*Dataset extract:*
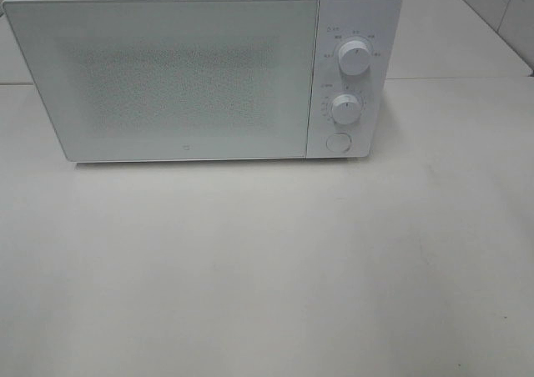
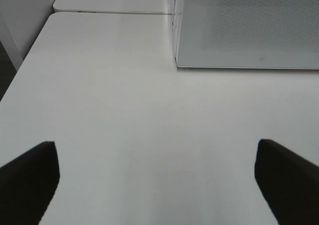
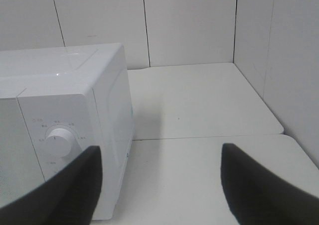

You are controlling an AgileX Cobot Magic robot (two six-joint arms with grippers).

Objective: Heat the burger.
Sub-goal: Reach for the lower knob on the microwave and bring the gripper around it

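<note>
While the microwave (image 1: 167, 77) sits door-shut on the white table (image 1: 267, 268), left gripper (image 2: 155, 153) hangs wide open, empty; right gripper (image 3: 160, 150) fingers apart, holding nothing, near the dial (image 3: 61, 139). Cannot tell where the burger is.

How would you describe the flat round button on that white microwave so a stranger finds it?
Find the boxy white microwave on the pale table. On its narrow control strip, right of the frosted door, two white dials stand stacked. The round white button sits lowest, flush rather than protruding.
</note>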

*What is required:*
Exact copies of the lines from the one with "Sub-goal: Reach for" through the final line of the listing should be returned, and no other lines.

*Output for this exercise:*
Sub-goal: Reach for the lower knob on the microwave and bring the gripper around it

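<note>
While the microwave (image 1: 167, 77) sits door-shut on the white table (image 1: 267, 268), left gripper (image 2: 155, 153) hangs wide open, empty; right gripper (image 3: 160, 150) fingers apart, holding nothing, near the dial (image 3: 61, 139). Cannot tell where the burger is.

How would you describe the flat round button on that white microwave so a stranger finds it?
Find the boxy white microwave on the pale table. On its narrow control strip, right of the frosted door, two white dials stand stacked. The round white button sits lowest, flush rather than protruding.
</note>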

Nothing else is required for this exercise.